Menino prodígio do cinema, o autodidata Quentin Tarantino fez fama e fortuna ao redor do mundo com suas tramas surpreendentes e divertidas, unindo uma boa dose de violência a discursos eloquentes, muitas vezes sobre amenidades cotidianas.

Em seu oitavo filme, ele transporta suas fórmulas estéticas e narrativas para um western pouco convencional, explorando a clausura em uma cabana cercada de gelo ao invés das panorâmicas desérticas conhecidas do gênero.

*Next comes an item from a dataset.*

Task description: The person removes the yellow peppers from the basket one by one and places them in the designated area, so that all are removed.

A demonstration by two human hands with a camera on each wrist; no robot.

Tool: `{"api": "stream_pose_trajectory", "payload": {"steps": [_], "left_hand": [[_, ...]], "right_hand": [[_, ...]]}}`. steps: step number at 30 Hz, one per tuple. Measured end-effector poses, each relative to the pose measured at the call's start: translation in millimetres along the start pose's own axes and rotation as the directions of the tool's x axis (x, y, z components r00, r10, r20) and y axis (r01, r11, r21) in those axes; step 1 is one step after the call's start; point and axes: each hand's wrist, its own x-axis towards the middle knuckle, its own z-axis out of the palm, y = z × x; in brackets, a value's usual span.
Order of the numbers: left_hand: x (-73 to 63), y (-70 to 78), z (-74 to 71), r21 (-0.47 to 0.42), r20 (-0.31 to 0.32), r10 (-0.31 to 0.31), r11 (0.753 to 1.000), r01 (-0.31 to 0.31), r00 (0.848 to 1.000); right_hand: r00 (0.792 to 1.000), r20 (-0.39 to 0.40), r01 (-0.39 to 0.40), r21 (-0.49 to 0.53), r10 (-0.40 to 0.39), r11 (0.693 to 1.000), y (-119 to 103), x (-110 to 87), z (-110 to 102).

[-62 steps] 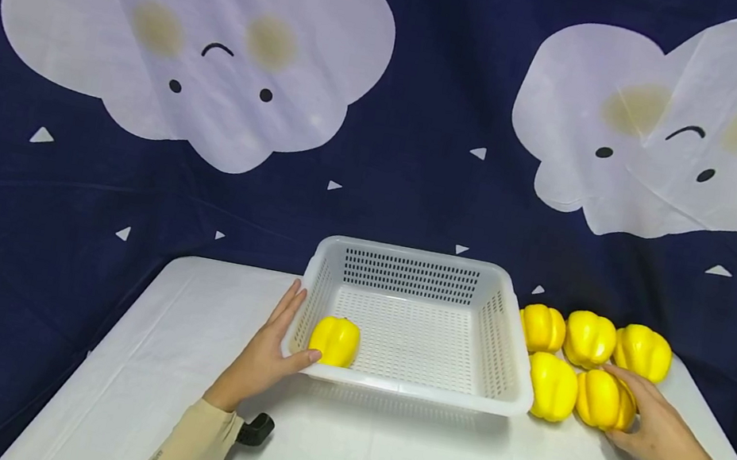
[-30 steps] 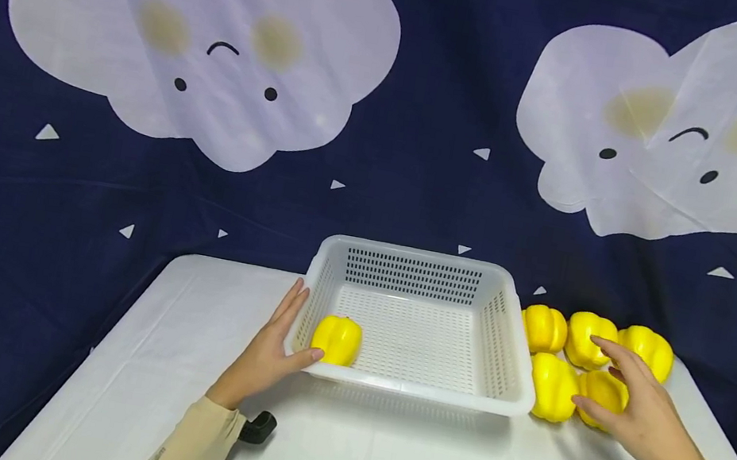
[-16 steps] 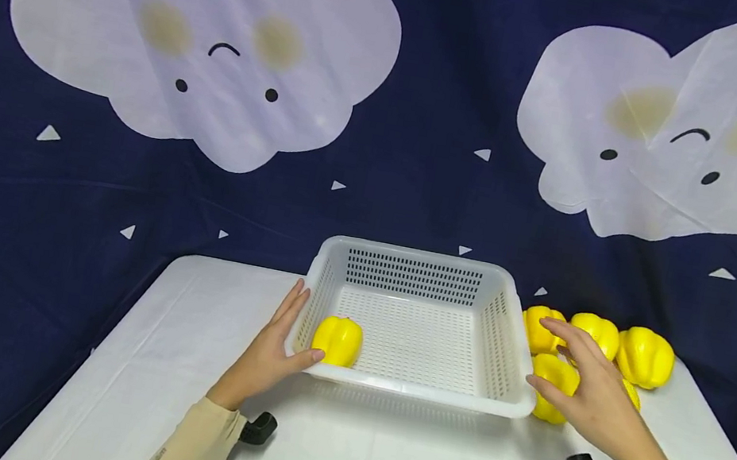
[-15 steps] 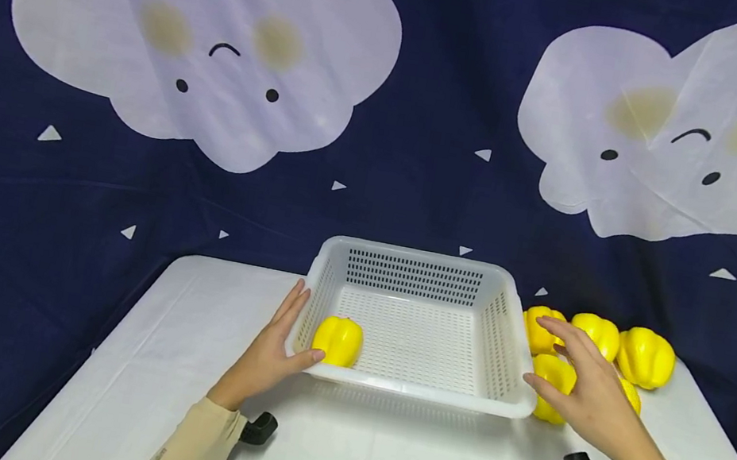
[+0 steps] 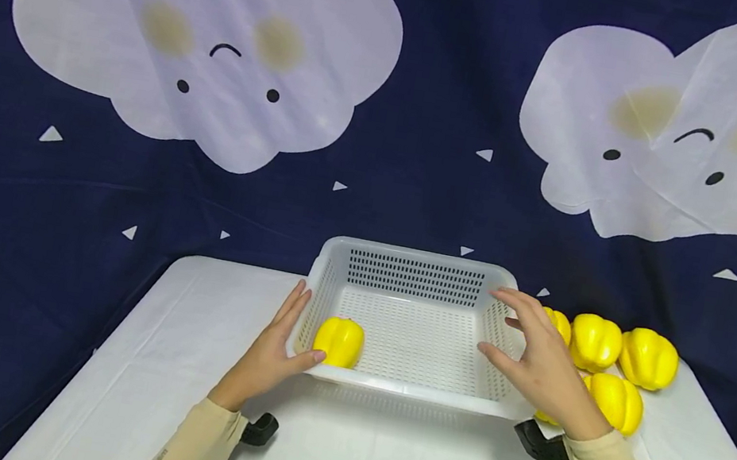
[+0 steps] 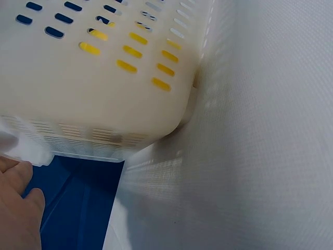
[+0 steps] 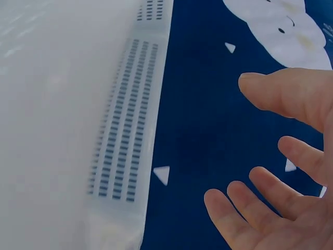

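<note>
A white plastic basket [image 5: 408, 389] with slotted walls stands on the table. One yellow bell pepper [image 5: 339, 342] lies in its near left corner; yellow shows through the slots in the left wrist view. My left hand [image 5: 264, 358] rests against the basket's left side, fingers extended along the outside and thumb over the front rim. Over the right rim hovers my right hand [image 5: 549, 367], fingers spread and nothing between them; the right wrist view shows its bare fingers [image 7: 221, 208]. Several more yellow bell peppers [image 5: 595, 342] sit right of the basket, some partly hidden by the right hand.
A white cloth covers the table [image 5: 376, 456]. Behind it hangs a dark blue curtain [image 5: 431, 111] printed with white clouds. A black wrist mount [image 5: 544, 444] juts from the right sleeve, and another black mount [image 5: 260, 430] from the left.
My right hand has let go of a near-row pepper, which stays on the table, and moved left to the basket's right rim. The left hand and the basket stay in place.
</note>
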Motion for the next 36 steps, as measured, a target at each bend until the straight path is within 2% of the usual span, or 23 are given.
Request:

O longa é o resultado da polêmica envolvendo o vazamento do roteiro por um agente e quase desistência do projeto por parte de Tarantino. Resolvido o dilema, a obra projetada nas telas, ainda que contenha momentos interessantes, revela uma derrocada criativa do artista: perdido em meio a grandiloquência dos seus diálogos, entrega um filme excessivamente longo e parado.

Ao início, o espectador pode contemplar a visão panorâmica de uma estrada cercada por gelo e nada mais. O primeiro impacto é positivo, dado o uso da Super Panavision 70, que amplia o campo de captação da imagem. Logo surge o primeiro dos oito odiados, o caçador de recompensas Major Marquis Warren (Samuel L. Jackson), à deriva em meio ao nada e carregando consigo três corpos.

 

Ele intercepta a diligência de outro profissional da área, John Ruth (Kurt Russell), que adota outro método de trabalho: prefere levar seus capturados vivos para serem enforcados, caso de Daisy Domergue (Jennifer Jason Leigh), também a bordo.

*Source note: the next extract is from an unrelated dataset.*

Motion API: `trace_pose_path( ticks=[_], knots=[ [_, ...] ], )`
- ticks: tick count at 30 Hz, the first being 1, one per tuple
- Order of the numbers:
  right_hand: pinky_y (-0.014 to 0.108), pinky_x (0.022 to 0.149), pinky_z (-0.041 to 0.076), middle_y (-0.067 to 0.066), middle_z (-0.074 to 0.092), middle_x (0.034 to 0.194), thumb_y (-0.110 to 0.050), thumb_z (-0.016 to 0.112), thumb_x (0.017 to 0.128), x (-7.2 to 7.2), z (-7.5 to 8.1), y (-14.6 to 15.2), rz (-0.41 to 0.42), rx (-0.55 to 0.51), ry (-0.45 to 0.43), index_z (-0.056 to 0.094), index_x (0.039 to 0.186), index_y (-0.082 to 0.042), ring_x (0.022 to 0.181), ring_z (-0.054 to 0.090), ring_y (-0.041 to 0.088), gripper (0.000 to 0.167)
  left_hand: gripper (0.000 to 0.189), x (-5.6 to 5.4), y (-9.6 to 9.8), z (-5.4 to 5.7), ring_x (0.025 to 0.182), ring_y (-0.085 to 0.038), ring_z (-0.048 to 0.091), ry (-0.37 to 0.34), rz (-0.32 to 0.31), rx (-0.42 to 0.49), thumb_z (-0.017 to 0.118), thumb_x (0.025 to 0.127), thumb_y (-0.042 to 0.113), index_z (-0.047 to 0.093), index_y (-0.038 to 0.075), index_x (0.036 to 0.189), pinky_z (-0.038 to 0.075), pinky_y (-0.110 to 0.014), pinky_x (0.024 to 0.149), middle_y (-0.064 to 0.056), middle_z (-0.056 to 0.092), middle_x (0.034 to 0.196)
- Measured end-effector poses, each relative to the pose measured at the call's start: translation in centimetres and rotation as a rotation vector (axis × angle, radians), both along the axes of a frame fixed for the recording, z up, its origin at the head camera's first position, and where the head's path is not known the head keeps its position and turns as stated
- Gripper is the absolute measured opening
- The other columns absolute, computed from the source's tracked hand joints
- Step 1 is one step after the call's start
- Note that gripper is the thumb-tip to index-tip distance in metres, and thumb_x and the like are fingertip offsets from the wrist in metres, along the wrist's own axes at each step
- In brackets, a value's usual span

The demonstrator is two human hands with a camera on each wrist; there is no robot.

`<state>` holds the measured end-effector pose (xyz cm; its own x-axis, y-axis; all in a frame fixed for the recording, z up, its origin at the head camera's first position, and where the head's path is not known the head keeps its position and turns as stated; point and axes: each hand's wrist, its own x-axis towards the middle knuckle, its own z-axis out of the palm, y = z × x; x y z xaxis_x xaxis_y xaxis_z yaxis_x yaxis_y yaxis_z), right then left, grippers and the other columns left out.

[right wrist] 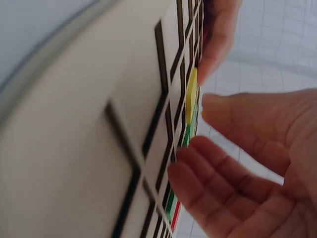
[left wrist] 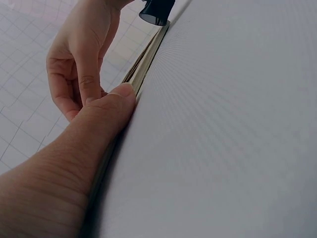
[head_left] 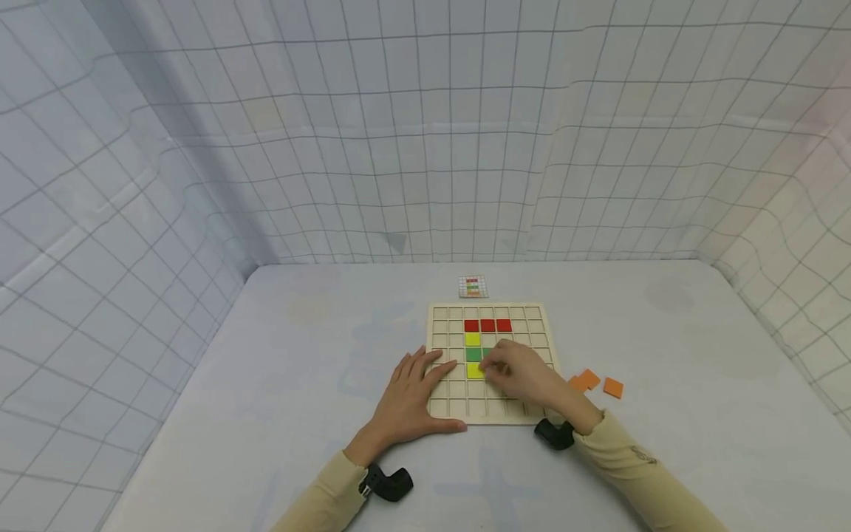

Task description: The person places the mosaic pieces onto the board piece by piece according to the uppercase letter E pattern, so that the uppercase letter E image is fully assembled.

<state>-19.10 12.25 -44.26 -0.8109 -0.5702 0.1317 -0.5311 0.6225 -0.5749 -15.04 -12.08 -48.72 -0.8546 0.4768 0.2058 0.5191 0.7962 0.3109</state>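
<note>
A pale wooden grid board [head_left: 442,406] holds three red tiles [head_left: 487,326] in a row, with a yellow tile [head_left: 473,339], green tiles [head_left: 473,355] and another yellow tile [head_left: 475,371] below. My left hand [head_left: 412,395] rests with spread fingers on the board's left part, its thumb [left wrist: 116,101] along the front edge. Over the board's middle, my right hand [head_left: 521,373] has its fingertips beside the lower yellow tile and partly covers the green row. In the right wrist view, thumb and fingers [right wrist: 213,173] stand apart, no tile visible between them.
Orange tiles [head_left: 613,388] lie on the white table to the right of the board, some partly behind the right wrist. A small pattern card [head_left: 473,287] lies beyond the board's far edge. Grid-patterned white cloth [head_left: 412,148] surrounds the table.
</note>
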Motion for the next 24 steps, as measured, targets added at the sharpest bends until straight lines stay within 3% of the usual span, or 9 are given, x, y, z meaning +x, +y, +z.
trace_pose_path(
  ticks=[4,7,12,17,24],
  knots=[
    [0.025,0.068,0.050,-0.006,0.058,0.089,-0.009,0.068,0.088,0.1,0.2,1.7,0.069,-0.035,0.009,0.071,0.100,-0.010,0.080,0.055,0.010,0.013,0.098,-0.1,-0.1,-0.2,0.141,-0.028,0.015,0.008,0.004,0.003,0.055,0.068,0.082,0.038,0.026,0.146,0.008,-0.043,0.113,-0.004,0.029,0.150],
    [0.026,0.070,0.052,-0.006,0.061,0.092,-0.010,0.068,0.088,0.4,0.4,3.0,0.075,-0.047,0.031,0.071,0.100,-0.009,0.083,0.058,0.011,0.013,0.098,-0.1,0.0,-0.3,0.141,-0.027,0.015,0.012,0.003,0.003,0.055,0.068,0.082,0.038,0.026,0.146,0.007,-0.043,0.113,-0.004,0.029,0.150],
    [0.028,0.068,0.051,-0.009,0.063,0.091,-0.011,0.071,0.086,1.0,0.7,5.4,-0.012,-0.019,0.069,0.072,0.096,-0.011,0.082,0.059,0.012,0.010,0.098,-0.1,0.0,-0.3,0.141,-0.027,0.014,0.013,0.005,-0.004,0.055,0.068,0.082,0.038,0.026,0.146,0.007,-0.042,0.114,-0.004,0.029,0.150],
    [0.032,0.069,0.050,-0.010,0.063,0.089,-0.016,0.076,0.082,1.3,1.2,7.9,-0.116,0.043,0.045,0.072,0.092,-0.014,0.083,0.058,0.014,0.010,0.098,-0.1,0.0,-0.2,0.141,-0.028,0.015,0.011,0.009,-0.002,0.056,0.068,0.082,0.039,0.025,0.146,0.007,-0.043,0.113,-0.004,0.029,0.149],
    [0.036,0.075,0.048,-0.005,0.062,0.096,-0.018,0.082,0.074,1.6,1.3,10.9,-0.129,0.098,-0.018,0.071,0.096,-0.012,0.090,0.055,0.020,0.026,0.099,-0.1,0.0,-0.2,0.141,-0.028,0.015,0.010,0.005,-0.007,0.055,0.068,0.082,0.039,0.025,0.146,0.007,-0.042,0.114,-0.004,0.029,0.149]
  ],
)
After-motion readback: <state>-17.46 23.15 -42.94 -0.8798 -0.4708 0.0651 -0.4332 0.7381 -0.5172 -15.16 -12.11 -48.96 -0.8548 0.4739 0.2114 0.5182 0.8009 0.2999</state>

A caminho da cidade de Red Rock, ainda fornecem carona ao xerife novato Chris Mannix (Walton Goggins), mas todos são forçados a se abrigarem no Armarinho da Minnie à medida em que uma nevasca se aproxima. Lá deparam-se com outros clientes: o erudito Oswaldo Mobray (Tim Roth), o calado Joe Gage (Michael Madsen), o General Sandy Smithers (Bruce Dern) e o mexicano Bob (Demián Bichir). Configuram-se assim os oito elementos da trama, que ainda contam com a presença do cocheiro O.B. (James Parks).

Obrigados a conviverem enquanto aguardam a mudança do tempo, essas pessoas de caráter questionável suspeitam umas das outras em uma série de provocações e discussões acerca das suas identidades e interesses. Aos poucos, os conflitos vão se acirrando, culminando em uma série de reviravoltas.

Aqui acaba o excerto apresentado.